The response is to be the full listing, set down exactly.

* * * *

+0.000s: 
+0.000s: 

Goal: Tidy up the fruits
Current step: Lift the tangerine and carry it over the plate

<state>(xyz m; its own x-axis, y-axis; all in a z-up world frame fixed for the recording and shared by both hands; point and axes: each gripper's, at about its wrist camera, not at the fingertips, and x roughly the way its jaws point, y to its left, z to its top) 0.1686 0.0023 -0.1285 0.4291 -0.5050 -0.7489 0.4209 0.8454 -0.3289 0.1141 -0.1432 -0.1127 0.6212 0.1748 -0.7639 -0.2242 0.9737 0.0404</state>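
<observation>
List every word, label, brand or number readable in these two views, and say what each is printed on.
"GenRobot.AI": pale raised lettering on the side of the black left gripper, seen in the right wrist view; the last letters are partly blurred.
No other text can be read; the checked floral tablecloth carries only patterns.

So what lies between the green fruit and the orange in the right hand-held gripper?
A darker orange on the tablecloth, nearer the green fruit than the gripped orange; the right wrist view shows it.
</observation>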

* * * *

→ Answer box
+0.000s: 
+0.000s: 

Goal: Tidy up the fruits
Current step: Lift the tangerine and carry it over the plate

<state>(xyz m; its own x-axis, y-axis; all in a z-up world frame fixed for the recording and shared by both hands; point and axes: each gripper's, at about its wrist camera, not at the fingertips, and x roughly the way its jaws point, y to its left, z to its top) 0.1686 0.0023 -0.1285 0.4291 -0.5050 -0.7489 0.4209 0.8454 -0.3289 0.1141 -0.1432 -0.1127 0.6212 0.1748 -0.7639 -0.2242 0.9737 0.0404</state>
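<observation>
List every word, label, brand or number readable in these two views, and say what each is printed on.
"GenRobot.AI": pale raised lettering on the side of the black left gripper, seen in the right wrist view; the last letters are partly blurred.
No other text can be read; the checked floral tablecloth carries only patterns.

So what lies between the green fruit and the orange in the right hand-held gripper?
A darker orange on the tablecloth, nearer the green fruit than the gripped orange; the right wrist view shows it.
</observation>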

There is nothing more to add to the answer.